ENEM 2006 - O poder de transformação da leitura

Enviada em 10/12/2020

Para o filósofo alemão do século XVIII, Immanuel Kant, o homem precisa refletir sobre seus conflitos para atingir sua autonomia. Analogamente, a contribuição da leitura para formação social representa um fenômeno a ser enfrentado de forma mais organizada pelos brasileiros. Nesse sentido, diante de uma realidade que mescla obstáculos nas esferas governamentais e sociais, torna-se relevante construir uma crítica e realizar uma possível medida relacionada a esse desafio.

Primeiramente, cabe destacar o papel ineficiente do governo em ações que ampliem o contato da população com os livros. Segundo o pensamento do economista britânico Arthur Lewis, a educação deve ser vista como um investimento de retorno garatido, principalmente como fonte de informação e construção social. Portanto, é imprescindível que as instituições educacionais adotem metodologias diversificadas que despertem aos seus discentes o hábito de ler diariamente.

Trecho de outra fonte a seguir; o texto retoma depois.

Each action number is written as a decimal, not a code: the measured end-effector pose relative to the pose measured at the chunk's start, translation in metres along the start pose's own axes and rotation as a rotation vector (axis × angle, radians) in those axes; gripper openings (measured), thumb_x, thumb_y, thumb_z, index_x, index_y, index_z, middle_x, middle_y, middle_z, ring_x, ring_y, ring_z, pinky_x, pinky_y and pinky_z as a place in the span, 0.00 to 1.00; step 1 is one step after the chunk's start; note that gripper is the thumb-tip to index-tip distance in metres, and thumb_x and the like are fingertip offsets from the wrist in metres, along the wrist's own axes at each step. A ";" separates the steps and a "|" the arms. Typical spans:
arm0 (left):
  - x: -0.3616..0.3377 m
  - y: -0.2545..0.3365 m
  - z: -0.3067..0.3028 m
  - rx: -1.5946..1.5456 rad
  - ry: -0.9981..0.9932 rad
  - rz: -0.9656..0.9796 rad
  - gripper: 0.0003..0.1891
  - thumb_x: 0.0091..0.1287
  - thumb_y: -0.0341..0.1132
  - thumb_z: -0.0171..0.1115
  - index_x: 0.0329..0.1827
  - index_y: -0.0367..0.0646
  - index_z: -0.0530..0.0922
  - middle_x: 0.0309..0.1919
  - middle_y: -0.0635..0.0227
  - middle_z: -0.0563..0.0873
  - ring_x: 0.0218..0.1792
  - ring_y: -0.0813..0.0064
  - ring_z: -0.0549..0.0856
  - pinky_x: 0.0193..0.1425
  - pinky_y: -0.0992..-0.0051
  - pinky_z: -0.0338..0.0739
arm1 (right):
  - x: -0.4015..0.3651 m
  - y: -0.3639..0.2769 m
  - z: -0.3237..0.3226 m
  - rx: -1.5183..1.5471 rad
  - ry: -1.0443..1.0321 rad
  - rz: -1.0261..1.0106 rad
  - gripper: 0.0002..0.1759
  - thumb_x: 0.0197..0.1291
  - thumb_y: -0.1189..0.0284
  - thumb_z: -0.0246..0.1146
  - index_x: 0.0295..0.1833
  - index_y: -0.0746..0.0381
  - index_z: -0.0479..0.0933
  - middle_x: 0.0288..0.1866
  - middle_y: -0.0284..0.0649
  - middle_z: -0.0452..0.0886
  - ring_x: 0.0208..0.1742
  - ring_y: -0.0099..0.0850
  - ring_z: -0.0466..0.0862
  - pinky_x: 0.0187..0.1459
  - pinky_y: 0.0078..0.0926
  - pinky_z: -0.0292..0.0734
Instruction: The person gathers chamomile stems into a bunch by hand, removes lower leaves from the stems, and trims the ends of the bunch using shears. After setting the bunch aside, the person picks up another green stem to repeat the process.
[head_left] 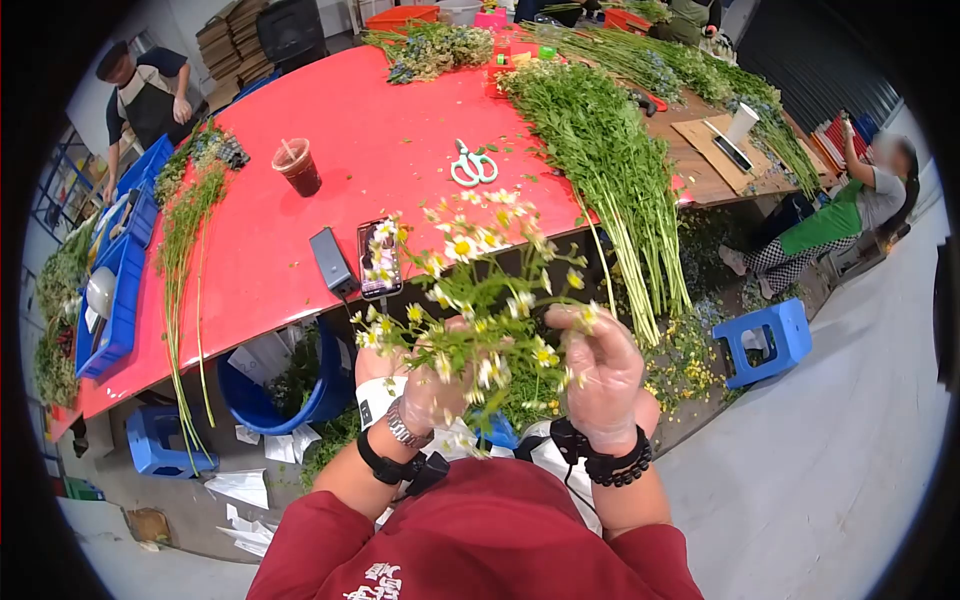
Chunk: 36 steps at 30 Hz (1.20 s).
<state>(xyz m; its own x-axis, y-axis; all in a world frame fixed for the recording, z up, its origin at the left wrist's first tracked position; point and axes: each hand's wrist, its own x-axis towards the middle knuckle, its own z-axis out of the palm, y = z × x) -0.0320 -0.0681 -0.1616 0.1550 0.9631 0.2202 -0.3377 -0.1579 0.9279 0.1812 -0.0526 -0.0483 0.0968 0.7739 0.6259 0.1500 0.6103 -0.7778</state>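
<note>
My left hand [437,392], in a clear glove, is closed around the stems of a bunch of small daisy-like flowers [462,247] with white petals and yellow centres. The bunch fans out in front of my chest, and its leaves partly cover my fingers. At the right side of the blossoms is my right hand [603,378], gloved too, with its fingers curled in towards the thumb. Whatever lies between those fingertips is too small to make out. Just beyond the flowers, a phone [379,270] and a grey box-shaped device [331,262] rest at the table's edge.
The red table [400,130] holds green-handled scissors [472,165], a drink cup [298,168] and a large pile of leafy stems [600,140]. Below are a blue tub [335,395] and blue stools [765,342]. People stand left [150,95] and sit right [835,205].
</note>
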 end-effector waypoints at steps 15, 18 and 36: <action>0.010 0.032 0.024 0.695 -0.157 0.162 0.23 0.71 0.34 0.72 0.66 0.39 0.76 0.56 0.67 0.85 0.56 0.75 0.84 0.60 0.67 0.81 | -0.008 0.011 -0.006 0.168 -0.356 0.357 0.18 0.57 0.86 0.66 0.54 0.65 0.85 0.48 0.44 0.89 0.52 0.33 0.88 0.55 0.31 0.82; 0.007 0.023 0.030 0.096 -0.092 0.051 0.21 0.72 0.23 0.66 0.67 0.37 0.74 0.57 0.63 0.86 0.57 0.72 0.85 0.62 0.66 0.81 | -0.016 0.020 -0.007 0.276 -0.287 0.340 0.16 0.59 0.85 0.66 0.53 0.66 0.84 0.48 0.44 0.88 0.51 0.35 0.88 0.56 0.32 0.81; -0.006 0.004 0.010 0.382 -0.175 -0.065 0.19 0.83 0.30 0.48 0.74 0.44 0.66 0.71 0.53 0.77 0.73 0.58 0.76 0.76 0.56 0.74 | 0.000 -0.002 -0.017 -0.264 -0.458 0.107 0.11 0.61 0.85 0.62 0.48 0.67 0.84 0.36 0.39 0.83 0.35 0.29 0.85 0.39 0.26 0.78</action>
<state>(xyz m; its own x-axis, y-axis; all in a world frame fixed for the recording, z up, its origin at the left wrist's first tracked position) -0.0248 -0.0769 -0.1557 0.3307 0.9275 0.1744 0.0412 -0.1988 0.9792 0.1973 -0.0564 -0.0460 -0.3052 0.8600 0.4090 0.4111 0.5064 -0.7580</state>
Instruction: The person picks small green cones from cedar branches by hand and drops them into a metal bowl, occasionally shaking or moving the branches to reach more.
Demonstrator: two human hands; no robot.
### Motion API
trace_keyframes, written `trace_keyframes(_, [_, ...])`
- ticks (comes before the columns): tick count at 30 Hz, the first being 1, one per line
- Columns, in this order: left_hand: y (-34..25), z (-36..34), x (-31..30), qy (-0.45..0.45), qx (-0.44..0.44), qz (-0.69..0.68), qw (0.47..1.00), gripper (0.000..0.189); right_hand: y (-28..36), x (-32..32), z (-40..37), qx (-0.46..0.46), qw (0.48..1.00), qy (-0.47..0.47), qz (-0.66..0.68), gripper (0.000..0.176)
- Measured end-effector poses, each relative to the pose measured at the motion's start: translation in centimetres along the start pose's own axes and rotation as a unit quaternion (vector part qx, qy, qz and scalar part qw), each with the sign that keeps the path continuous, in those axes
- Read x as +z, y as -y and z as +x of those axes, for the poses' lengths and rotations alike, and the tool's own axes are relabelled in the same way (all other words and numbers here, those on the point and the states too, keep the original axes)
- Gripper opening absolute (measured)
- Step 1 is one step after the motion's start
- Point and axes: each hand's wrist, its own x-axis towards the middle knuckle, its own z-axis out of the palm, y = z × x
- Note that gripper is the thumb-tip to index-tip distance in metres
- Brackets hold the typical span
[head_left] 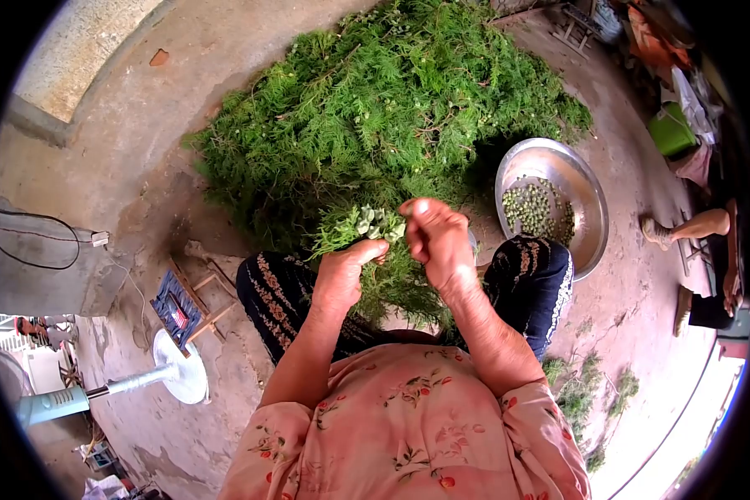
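Observation:
My left hand [341,272] is closed around a green conifer sprig [335,233], its thumb pressed along the stem. A cluster of pale green cones [376,222] sits at the sprig's tip, just above that thumb. Right beside the cluster is my right hand [440,242], thumb and forefinger pinched together and the other fingers curled; whatever is between the fingertips is too small to make out. Behind both hands rises a large heap of green conifer branches [391,108]. More loose foliage [396,287] hangs or lies below the hands, between my knees.
A metal basin [591,225] with many small green cones [537,208] stands by my right knee. To the left are a small wooden stool [204,296] and a standing fan [179,367]. Another person's leg [700,225] shows at far right. Cut sprigs [579,387] lie on the floor.

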Motion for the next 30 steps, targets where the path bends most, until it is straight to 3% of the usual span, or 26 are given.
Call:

Ademais, é fundamental ressaltar a emancipação intelectual e crítica de uma sociedade. De acordo com o jornal O Globo, 65% dos brasileiros desconhecem os benefícios da leitura fora do âmbito educacional. Sob essa óptca, lamentavelmente, percebe-se uma falência de ideologias e perspectivas que confirmam a visão de Kant e Lewis. Logo, faz-se mister a necessidade de mudanças e reformulação dessa postura governamental e social de forma urgente.

Em suma, medidas exequíveis são necessárias para conter o avanço da problemática. Destarte, o Ministério da Educação deve fomentar campanhas informativas que incentive a leitura cotidiana, por meio das mídias digitais, rádios e televisão, com debates, grupos de leituras em escolas, universidades e palestras em pontos coletivos. Tais atividades podem ser financiadas por intermédio das parcerias público-privadas das indústrias. Espera-se, com isso, ampliar o número de leitores e contribuir nas transformações individuais e profissionais dos brasileiros.